Task | Tally the lines below that hold the string "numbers", and report the tally by itself.

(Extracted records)
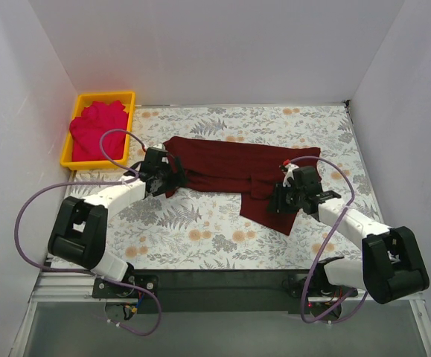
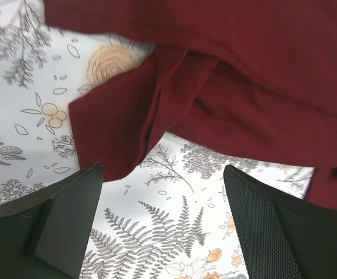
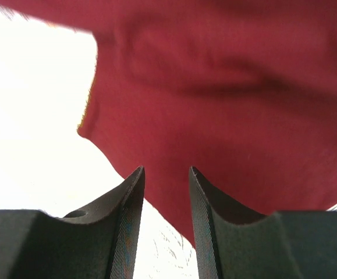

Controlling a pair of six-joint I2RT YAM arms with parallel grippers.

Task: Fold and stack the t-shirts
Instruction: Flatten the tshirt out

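Observation:
The dark maroon t-shirt (image 1: 230, 163) lies rumpled across the middle of the floral tablecloth, with a flap hanging down towards the front right. The pinkish-red t-shirt (image 1: 97, 128) lies bunched in the yellow bin. My left gripper (image 1: 176, 177) sits at the shirt's left end. In the left wrist view its jaws (image 2: 163, 168) are wide open and empty over bare cloth, with the maroon shirt (image 2: 244, 75) just ahead. My right gripper (image 1: 281, 197) is over the shirt's right flap. In the right wrist view its fingers (image 3: 166, 170) stand a little apart at the edge of the maroon fabric (image 3: 226, 104).
The yellow plastic bin (image 1: 105, 95) stands at the back left corner. White walls close in the table on the left, back and right. The floral tablecloth (image 1: 200, 230) shows in front of the shirt. Purple cables loop off both arms.

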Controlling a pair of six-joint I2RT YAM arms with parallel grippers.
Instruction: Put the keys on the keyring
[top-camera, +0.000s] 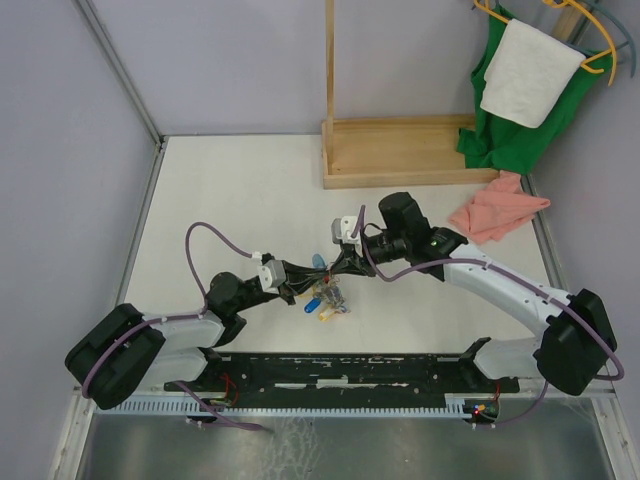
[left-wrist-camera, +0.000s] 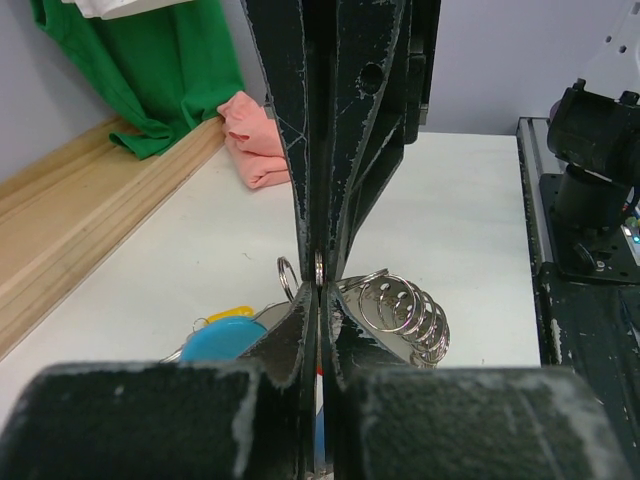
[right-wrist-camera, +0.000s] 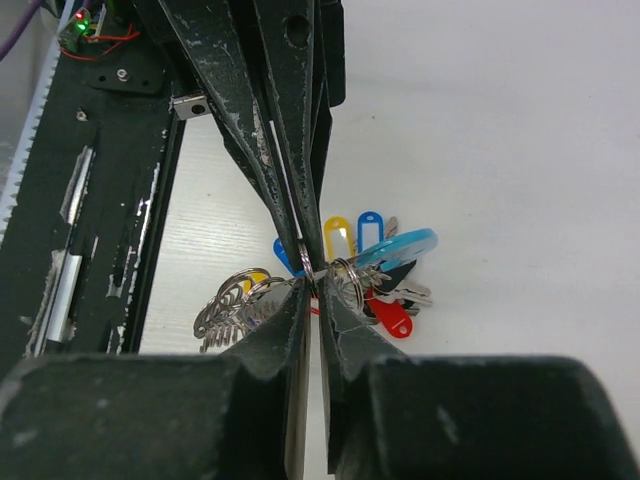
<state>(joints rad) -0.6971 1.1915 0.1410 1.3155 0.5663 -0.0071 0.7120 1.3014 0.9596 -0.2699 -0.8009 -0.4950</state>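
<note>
- Left of the key cluster, the left claw (left-wrist-camera: 318, 284) is clenched. Its scuffed black fingers (left-wrist-camera: 290, 150) press flat together on a thin grey metal loop of the keyring (top-camera: 326, 297).
- Just left of those fingertips, in the left wrist view, lies the keyring's smooth light-blue band (left-wrist-camera: 222, 342). A yellow plastic tag (left-wrist-camera: 236, 313) touches its far edge.
- Just right of the same fingertips is a stack of small silver split rings (left-wrist-camera: 402, 305), round and shiny, overlapping like coils.
- Between the two claws, the whole bunch rests on the matte white table (top-camera: 240, 190).
- Facing it from the other side, the right claw (right-wrist-camera: 310, 270) has its jaws narrowed almost together, with a sliver of table showing between them. A small silver ring sits at its tips, but I cannot tell whether it is pinched.
- Just beyond and right of those tips, the keys (right-wrist-camera: 412, 296) fan out against the band. Their glossy tags are yellow, blue, red and black, and short silver blades poke out.
- Well beyond the right claw stands a pale wooden frame (top-camera: 400, 150).
- Right of it lie a crumpled pink cloth (top-camera: 500, 212), a green garment (top-camera: 515, 140) and a white towel (top-camera: 528, 72).
</note>
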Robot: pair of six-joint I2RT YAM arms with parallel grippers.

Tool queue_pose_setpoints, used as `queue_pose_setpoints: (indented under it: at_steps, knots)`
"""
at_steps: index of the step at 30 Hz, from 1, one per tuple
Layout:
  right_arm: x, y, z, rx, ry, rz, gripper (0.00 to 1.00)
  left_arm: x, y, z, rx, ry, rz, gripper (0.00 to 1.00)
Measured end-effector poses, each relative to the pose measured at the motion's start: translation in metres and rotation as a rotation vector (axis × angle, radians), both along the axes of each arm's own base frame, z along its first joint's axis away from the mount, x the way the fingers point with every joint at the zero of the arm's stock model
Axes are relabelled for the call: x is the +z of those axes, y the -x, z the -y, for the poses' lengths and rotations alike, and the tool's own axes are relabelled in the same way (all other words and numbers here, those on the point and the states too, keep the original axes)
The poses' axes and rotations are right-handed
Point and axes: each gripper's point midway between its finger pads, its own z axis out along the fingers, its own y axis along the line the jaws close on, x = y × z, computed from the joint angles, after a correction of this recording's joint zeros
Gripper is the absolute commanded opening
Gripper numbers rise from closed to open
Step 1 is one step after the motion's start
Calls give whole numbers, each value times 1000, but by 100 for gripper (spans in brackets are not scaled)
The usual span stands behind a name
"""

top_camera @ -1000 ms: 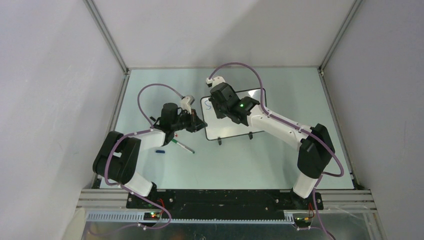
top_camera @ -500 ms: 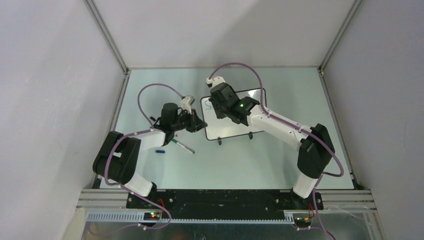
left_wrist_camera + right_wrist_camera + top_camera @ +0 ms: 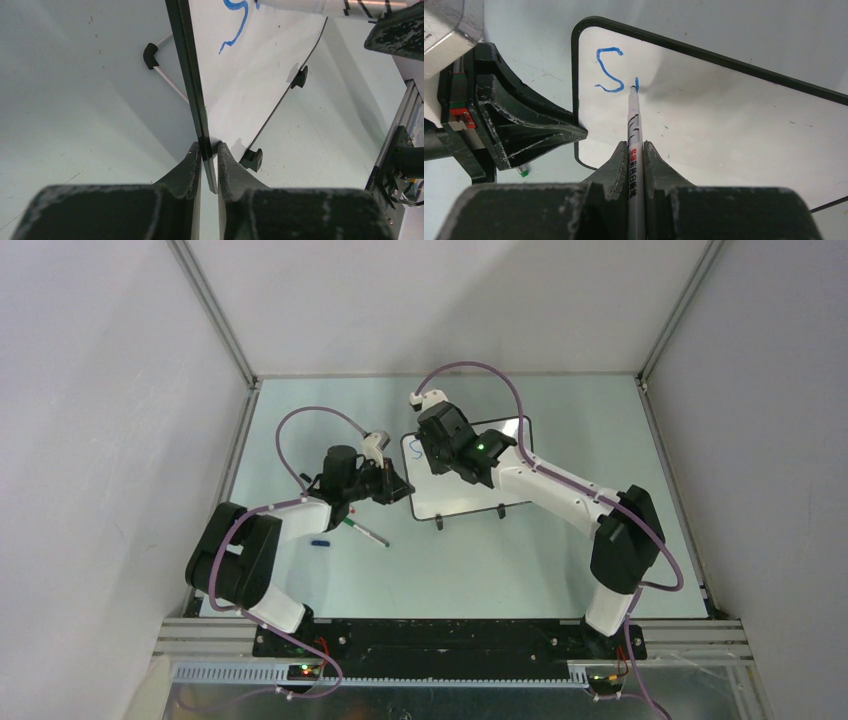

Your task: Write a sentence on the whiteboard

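Note:
The whiteboard (image 3: 470, 485) lies tilted on the table, white with a thin black frame. My left gripper (image 3: 400, 488) is shut on its left edge, and the frame sits pinched between the fingertips in the left wrist view (image 3: 206, 147). My right gripper (image 3: 636, 145) is shut on a white marker (image 3: 634, 120) above the board's upper left corner (image 3: 432, 445). The marker tip touches the board at a short blue stroke. The sentence (image 3: 606, 70) reads as a blue "S" plus that stroke, and it also shows in the left wrist view (image 3: 235, 25).
A green-capped pen (image 3: 365, 532) and a small blue cap (image 3: 320, 541) lie on the table below my left gripper. Two black feet (image 3: 438, 524) (image 3: 501, 512) stick out from the board's near edge. Grey walls enclose the table on three sides.
My right gripper, with the marker, has shifted slightly toward the far side of the board. The left arm and the board have not moved.

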Motion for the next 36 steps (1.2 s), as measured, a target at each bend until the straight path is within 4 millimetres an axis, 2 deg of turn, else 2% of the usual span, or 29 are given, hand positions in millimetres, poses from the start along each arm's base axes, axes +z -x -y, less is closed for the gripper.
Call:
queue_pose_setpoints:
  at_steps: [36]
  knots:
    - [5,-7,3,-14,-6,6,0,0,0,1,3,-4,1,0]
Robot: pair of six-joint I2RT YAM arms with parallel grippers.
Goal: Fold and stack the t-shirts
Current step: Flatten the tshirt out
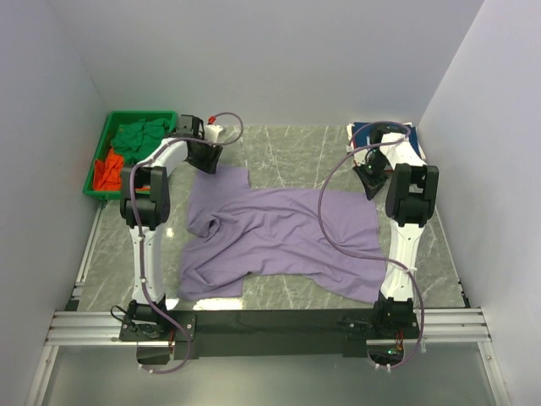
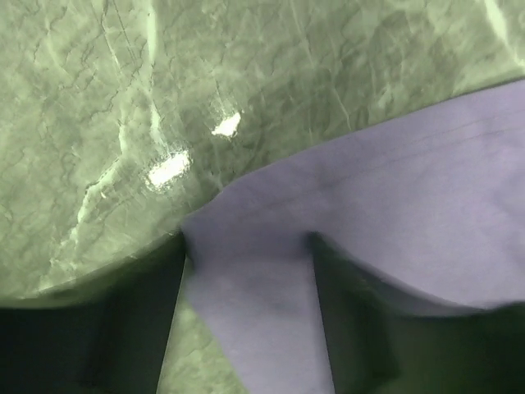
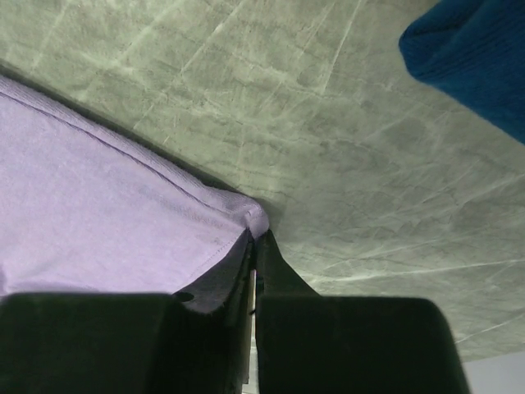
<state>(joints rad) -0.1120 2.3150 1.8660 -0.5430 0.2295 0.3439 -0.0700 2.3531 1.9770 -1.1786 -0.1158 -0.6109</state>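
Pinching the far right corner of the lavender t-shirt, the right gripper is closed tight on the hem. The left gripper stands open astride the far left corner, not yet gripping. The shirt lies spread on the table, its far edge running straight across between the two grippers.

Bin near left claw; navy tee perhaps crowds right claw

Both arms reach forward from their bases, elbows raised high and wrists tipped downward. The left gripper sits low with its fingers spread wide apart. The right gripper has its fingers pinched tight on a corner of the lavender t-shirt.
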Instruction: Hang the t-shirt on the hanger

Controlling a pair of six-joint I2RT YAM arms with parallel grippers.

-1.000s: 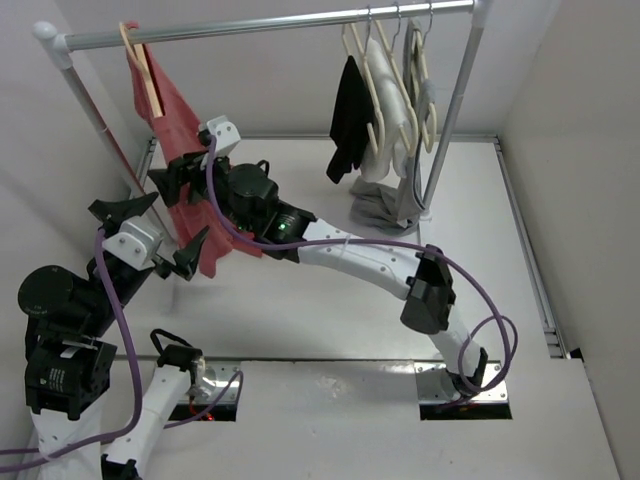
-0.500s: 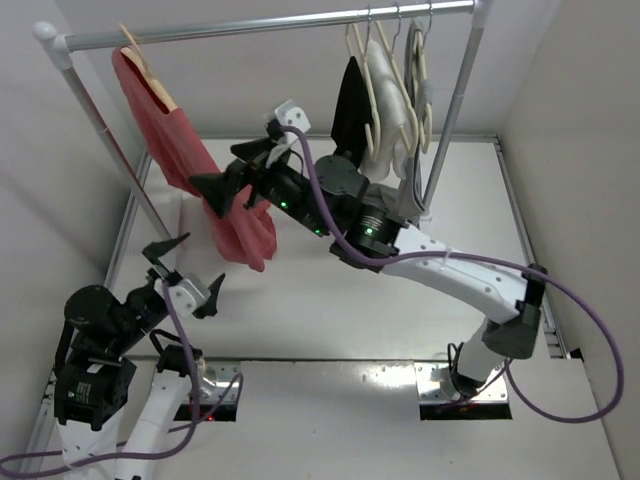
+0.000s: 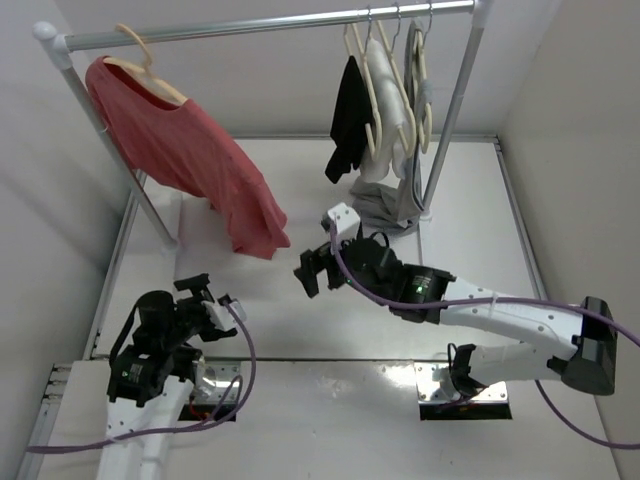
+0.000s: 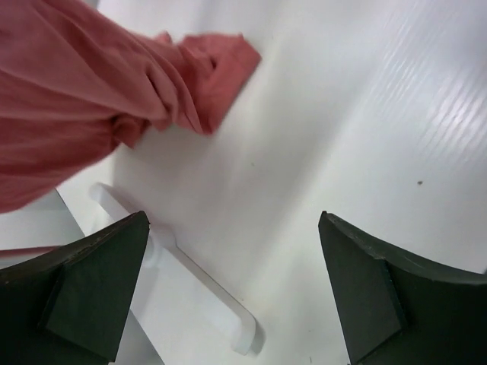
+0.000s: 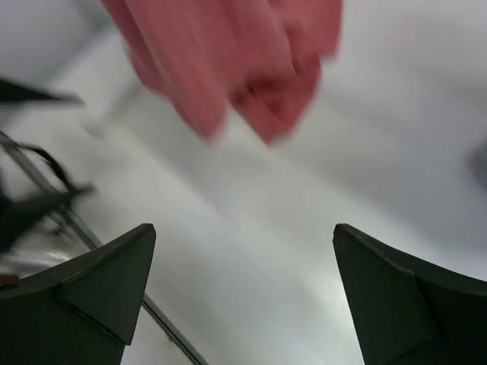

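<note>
The faded-red t-shirt (image 3: pixel 185 150) hangs draped over the peach-beige hanger (image 3: pixel 150 68), whose hook rests on the metal rail (image 3: pixel 270 24) near its left end, with the cloth falling diagonally toward the white table (image 3: pixel 470 220). Both arms are low and clear of it. The right gripper (image 3: pixel 310 272) sits just below and to the right of the shirt's bottom hem, apart from it, its jaws spread wide with nothing between them; in its own blurred wrist view the red fabric fills the top of the frame, well ahead of the fingertips. The left gripper (image 4: pixel 236 296), near the front left of the table, is likewise spread and empty, the shirt's lower folds showing above and to the left of its fingers (image 4: pixel 91 289), past the rack's white foot (image 4: pixel 205 289). At the rail's far right hang a black garment (image 3: pixel 350 115) and pale hangers (image 3: pixel 385 80), with a grey garment (image 3: pixel 385 205) below.
</note>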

Answer box | 3